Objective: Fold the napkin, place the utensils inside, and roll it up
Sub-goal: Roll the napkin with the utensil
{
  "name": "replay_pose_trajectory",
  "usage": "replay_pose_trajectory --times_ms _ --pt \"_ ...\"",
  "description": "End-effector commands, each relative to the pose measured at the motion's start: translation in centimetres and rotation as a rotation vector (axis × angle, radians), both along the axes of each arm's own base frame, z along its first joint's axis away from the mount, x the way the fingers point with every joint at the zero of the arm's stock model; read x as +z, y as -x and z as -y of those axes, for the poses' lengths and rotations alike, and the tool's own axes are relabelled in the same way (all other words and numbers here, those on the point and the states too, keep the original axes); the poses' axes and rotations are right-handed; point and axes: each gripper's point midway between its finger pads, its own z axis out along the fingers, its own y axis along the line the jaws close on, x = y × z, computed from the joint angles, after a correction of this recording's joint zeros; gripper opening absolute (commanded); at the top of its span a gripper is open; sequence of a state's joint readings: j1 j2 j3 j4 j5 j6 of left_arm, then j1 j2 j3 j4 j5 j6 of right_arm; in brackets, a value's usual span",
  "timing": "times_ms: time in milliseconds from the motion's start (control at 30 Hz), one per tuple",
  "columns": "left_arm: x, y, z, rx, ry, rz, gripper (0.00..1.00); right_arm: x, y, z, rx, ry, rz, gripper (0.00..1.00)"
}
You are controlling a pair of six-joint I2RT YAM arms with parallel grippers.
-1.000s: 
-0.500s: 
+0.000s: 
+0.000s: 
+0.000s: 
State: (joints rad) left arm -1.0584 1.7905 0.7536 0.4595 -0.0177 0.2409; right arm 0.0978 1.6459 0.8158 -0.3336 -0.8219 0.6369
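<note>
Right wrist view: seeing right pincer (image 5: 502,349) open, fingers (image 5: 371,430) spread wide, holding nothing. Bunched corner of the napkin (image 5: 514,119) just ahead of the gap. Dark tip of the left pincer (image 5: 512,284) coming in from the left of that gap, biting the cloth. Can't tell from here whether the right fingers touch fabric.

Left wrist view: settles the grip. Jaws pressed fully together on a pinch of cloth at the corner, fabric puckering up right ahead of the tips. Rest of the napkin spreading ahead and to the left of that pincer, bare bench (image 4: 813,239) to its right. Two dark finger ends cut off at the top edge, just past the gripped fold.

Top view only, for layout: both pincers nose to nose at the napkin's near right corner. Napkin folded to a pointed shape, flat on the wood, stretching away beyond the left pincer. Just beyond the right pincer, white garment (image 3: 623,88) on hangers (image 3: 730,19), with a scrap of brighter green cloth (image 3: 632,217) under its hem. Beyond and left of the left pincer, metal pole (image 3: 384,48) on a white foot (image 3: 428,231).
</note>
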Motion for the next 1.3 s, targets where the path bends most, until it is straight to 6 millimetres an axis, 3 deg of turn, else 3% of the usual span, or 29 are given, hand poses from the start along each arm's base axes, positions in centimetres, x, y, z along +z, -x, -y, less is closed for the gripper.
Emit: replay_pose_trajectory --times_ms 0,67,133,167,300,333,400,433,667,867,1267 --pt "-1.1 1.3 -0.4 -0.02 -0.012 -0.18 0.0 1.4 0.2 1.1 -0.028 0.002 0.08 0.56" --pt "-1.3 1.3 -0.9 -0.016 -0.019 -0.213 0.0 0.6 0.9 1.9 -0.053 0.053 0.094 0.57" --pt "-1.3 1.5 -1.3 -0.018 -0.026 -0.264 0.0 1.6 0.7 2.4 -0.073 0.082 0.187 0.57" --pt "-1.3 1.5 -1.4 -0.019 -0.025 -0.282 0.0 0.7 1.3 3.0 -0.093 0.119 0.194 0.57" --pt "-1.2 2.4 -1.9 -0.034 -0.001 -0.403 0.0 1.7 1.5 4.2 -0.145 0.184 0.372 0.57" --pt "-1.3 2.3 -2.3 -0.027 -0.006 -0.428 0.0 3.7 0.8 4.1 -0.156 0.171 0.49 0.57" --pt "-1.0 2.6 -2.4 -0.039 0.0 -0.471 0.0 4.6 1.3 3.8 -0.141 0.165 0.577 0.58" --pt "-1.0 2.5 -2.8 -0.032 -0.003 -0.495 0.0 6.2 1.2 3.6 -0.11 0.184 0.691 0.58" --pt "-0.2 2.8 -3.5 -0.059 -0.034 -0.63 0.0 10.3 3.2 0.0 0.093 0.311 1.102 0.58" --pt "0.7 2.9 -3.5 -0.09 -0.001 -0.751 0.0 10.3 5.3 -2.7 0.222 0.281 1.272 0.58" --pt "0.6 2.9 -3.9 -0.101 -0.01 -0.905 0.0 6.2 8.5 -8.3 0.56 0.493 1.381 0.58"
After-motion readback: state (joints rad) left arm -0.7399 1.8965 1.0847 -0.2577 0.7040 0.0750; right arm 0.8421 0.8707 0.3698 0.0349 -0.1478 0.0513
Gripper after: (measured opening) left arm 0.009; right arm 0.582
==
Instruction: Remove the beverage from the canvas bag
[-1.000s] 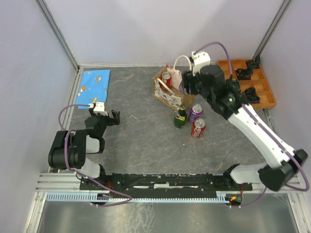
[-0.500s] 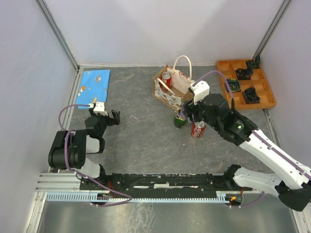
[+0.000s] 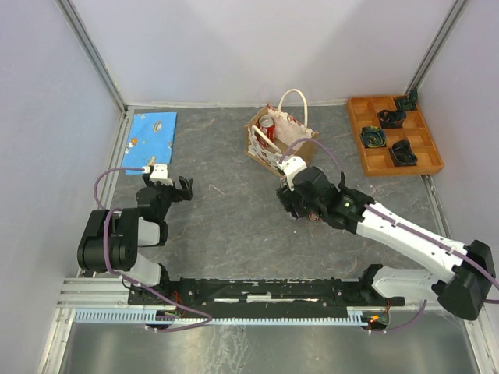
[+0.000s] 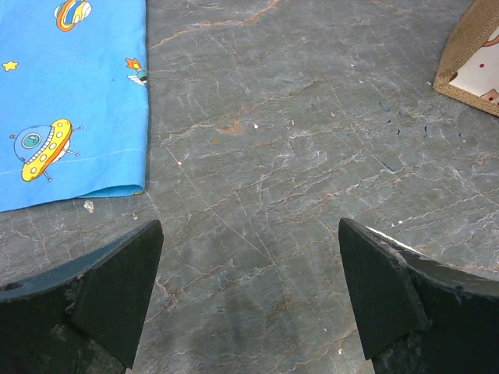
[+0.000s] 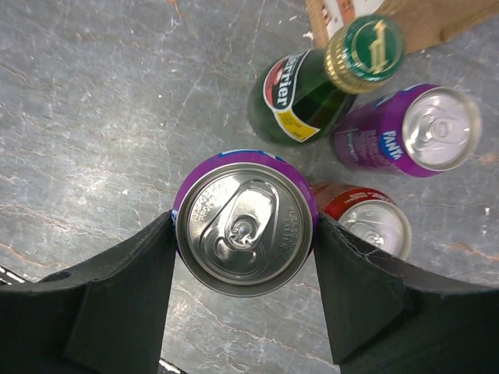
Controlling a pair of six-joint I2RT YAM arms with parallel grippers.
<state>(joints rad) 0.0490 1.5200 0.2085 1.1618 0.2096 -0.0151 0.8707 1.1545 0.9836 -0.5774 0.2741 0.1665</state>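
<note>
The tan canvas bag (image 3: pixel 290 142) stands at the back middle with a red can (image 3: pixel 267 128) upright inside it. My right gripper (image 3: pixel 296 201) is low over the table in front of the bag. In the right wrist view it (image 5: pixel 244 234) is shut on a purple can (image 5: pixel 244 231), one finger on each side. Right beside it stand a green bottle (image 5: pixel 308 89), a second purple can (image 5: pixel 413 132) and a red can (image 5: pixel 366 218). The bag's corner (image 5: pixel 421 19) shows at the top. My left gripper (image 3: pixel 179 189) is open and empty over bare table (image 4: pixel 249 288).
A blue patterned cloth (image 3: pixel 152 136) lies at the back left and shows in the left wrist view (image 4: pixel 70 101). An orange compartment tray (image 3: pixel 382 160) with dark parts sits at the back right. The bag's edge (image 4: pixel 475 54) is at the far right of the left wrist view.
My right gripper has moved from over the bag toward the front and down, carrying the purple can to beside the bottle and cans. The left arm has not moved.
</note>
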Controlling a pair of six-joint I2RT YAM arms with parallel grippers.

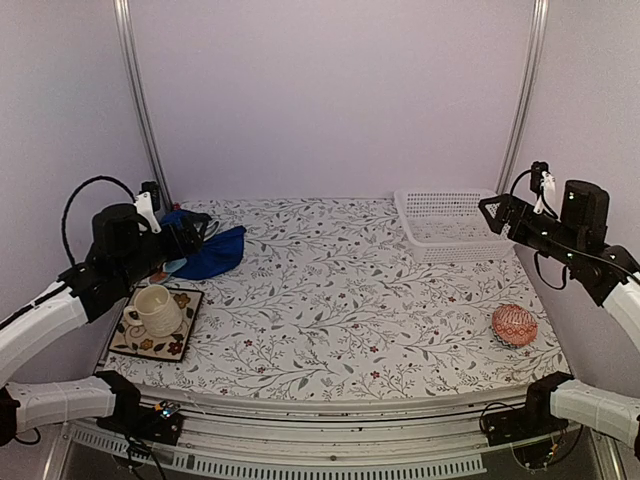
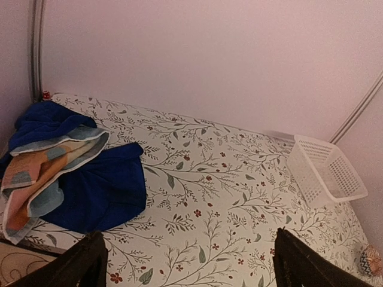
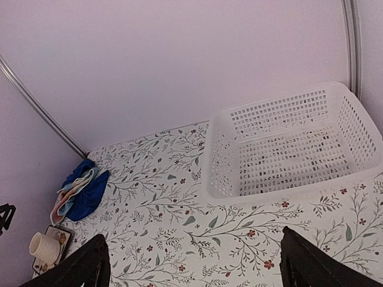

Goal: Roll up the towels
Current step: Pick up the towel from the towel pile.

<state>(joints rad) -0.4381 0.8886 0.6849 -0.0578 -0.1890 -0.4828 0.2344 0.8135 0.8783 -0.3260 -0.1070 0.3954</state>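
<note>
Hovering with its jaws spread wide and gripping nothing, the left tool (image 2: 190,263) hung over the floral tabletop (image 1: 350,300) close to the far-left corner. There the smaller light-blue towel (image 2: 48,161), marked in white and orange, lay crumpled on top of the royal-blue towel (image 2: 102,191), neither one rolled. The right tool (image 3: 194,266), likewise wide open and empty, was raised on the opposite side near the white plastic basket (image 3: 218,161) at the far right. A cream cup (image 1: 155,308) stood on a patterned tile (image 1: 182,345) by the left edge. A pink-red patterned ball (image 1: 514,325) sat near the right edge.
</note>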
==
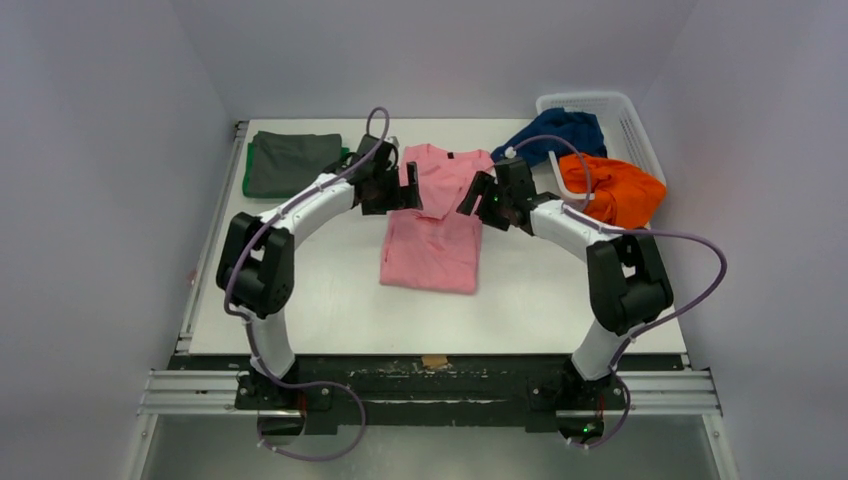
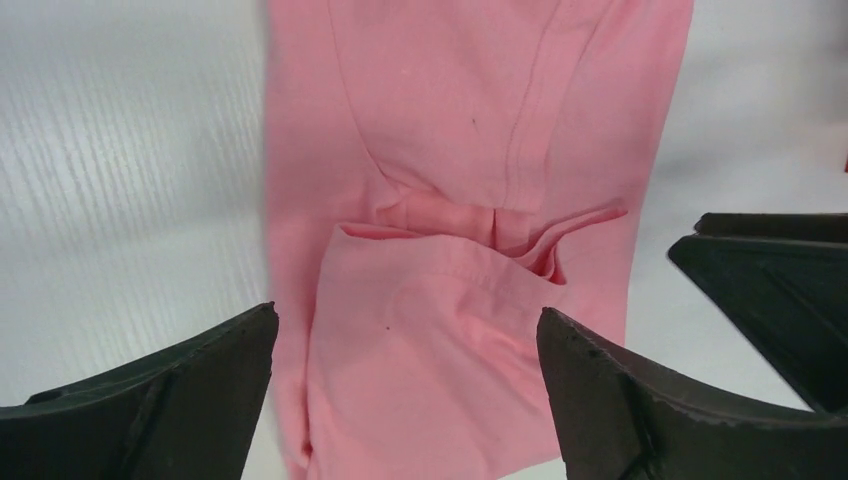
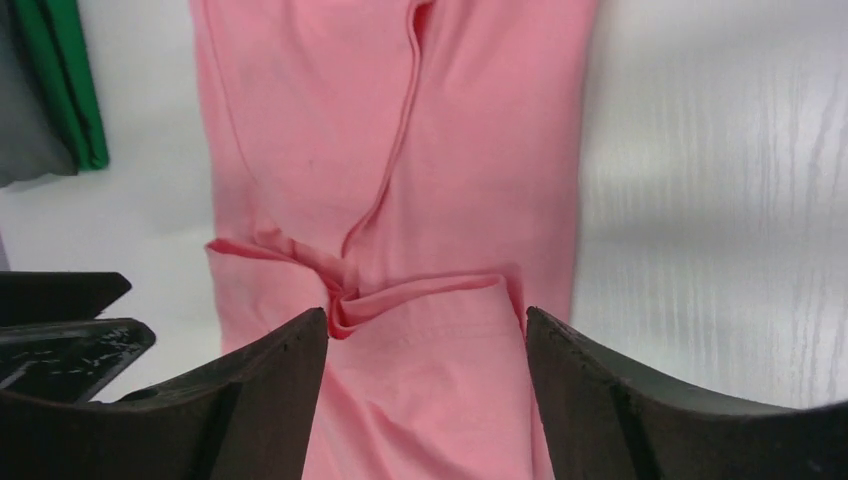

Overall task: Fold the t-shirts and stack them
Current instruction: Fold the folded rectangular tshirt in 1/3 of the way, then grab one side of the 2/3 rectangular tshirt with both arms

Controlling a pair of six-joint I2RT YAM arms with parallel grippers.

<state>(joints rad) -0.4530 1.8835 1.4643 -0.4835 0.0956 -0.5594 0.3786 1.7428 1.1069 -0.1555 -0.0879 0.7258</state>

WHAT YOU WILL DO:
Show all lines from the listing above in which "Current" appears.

RESULT FOR THIS TASK:
Current step: Pick up the towel from the towel pile.
Current instruction: Fold the folded rectangular tshirt in 1/3 of the way, then grab one side of the 2/3 rectangular tshirt with both arms

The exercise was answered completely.